### What to produce:
Repeat the data precisely as given.

### Given material:
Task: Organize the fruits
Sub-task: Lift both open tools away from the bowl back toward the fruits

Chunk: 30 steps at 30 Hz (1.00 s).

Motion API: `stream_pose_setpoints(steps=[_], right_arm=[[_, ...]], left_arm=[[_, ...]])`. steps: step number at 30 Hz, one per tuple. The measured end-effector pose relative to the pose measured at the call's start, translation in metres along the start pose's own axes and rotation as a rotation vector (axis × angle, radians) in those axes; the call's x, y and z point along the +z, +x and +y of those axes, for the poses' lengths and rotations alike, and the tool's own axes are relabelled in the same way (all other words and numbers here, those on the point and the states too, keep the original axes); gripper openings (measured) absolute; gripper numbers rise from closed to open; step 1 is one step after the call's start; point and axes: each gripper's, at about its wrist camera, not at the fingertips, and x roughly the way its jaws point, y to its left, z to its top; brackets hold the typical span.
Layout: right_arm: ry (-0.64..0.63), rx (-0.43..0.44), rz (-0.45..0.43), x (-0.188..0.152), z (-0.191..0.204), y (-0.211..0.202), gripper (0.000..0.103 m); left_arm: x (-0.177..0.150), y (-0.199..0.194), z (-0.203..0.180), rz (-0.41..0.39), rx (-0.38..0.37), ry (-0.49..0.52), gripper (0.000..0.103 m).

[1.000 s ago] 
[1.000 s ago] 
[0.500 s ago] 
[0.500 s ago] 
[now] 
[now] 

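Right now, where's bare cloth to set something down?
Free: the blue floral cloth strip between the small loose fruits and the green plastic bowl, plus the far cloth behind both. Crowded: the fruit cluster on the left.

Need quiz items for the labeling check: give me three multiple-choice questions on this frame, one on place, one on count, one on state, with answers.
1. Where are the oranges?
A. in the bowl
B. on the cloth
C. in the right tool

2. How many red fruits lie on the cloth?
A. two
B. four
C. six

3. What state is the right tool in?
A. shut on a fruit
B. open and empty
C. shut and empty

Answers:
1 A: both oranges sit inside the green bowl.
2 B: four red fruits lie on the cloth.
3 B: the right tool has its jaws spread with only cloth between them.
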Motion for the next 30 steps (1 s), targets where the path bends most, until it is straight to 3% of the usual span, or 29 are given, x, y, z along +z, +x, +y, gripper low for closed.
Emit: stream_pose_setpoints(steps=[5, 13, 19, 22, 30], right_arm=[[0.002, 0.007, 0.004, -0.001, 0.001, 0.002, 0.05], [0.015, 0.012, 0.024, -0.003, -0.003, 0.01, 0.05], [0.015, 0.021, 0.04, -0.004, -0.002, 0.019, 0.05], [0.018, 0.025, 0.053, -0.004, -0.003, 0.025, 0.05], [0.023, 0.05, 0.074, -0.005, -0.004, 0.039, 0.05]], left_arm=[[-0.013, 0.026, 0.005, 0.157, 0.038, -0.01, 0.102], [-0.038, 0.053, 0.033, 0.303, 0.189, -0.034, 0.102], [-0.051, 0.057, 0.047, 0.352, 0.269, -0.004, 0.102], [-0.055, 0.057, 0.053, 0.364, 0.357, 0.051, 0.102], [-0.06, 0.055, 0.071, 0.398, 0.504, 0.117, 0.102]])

### Written solution:
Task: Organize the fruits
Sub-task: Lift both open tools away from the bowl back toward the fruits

Chunk: 30 steps at 30 Hz (1.00 s).

Motion API: `stream_pose_setpoints(steps=[_], right_arm=[[_, ...]], left_arm=[[_, ...]])`. steps: step number at 30 Hz, one per tuple. The measured end-effector pose relative to the pose measured at the call's start, translation in metres along the start pose's own axes and rotation as a rotation vector (axis × angle, radians) in those axes; the call's x, y and z point along the +z, +x and +y of those axes, for the poses' lengths and rotations alike, and the tool's own axes are relabelled in the same way (all other words and numbers here, those on the point and the states too, keep the original axes); gripper openings (measured) absolute; gripper numbers rise from closed to open; step 1 is one step after the call's start; point and axes: each gripper's, at about its wrist camera, not at the fingertips, and x roughly the way its jaws point, y to its left, z to its top; brackets hold the typical span.
Layout: right_arm: ry (-0.64..0.63), rx (-0.43..0.44), rz (-0.45..0.43), x (-0.188..0.152), z (-0.191..0.204), y (-0.211..0.202), gripper (0.000..0.103 m); left_arm: x (-0.177..0.150), y (-0.199..0.194), z (-0.203..0.180), rz (-0.41..0.39), rx (-0.38..0.37), ry (-0.49..0.52), gripper (0.000..0.103 m).

[1.000 s ago] 
[1.000 s ago] 
[0.500 s ago] 
[0.500 s ago] 
[now] 
[now] 

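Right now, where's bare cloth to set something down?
Free: the blue floral cloth strip between the small loose fruits and the green plastic bowl, plus the far cloth behind both. Crowded: the fruit cluster on the left.

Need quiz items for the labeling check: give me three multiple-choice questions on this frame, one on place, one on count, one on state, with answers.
1. Where are the oranges?
A. in the bowl
B. on the cloth
C. in the right tool

2. How many red fruits lie on the cloth?
A. two
B. four
C. six

3. What state is the right tool in?
A. shut on a fruit
B. open and empty
C. shut and empty

Answers:
1 A: both oranges sit inside the green bowl.
2 B: four red fruits lie on the cloth.
3 B: the right tool has its jaws spread with only cloth between them.
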Motion for the next 30 steps (1 s), targets where the path bends most, until it is straight to 3% of the usual span, or 29 are given, x, y, z along +z, +x, +y, gripper low for closed.
Emit: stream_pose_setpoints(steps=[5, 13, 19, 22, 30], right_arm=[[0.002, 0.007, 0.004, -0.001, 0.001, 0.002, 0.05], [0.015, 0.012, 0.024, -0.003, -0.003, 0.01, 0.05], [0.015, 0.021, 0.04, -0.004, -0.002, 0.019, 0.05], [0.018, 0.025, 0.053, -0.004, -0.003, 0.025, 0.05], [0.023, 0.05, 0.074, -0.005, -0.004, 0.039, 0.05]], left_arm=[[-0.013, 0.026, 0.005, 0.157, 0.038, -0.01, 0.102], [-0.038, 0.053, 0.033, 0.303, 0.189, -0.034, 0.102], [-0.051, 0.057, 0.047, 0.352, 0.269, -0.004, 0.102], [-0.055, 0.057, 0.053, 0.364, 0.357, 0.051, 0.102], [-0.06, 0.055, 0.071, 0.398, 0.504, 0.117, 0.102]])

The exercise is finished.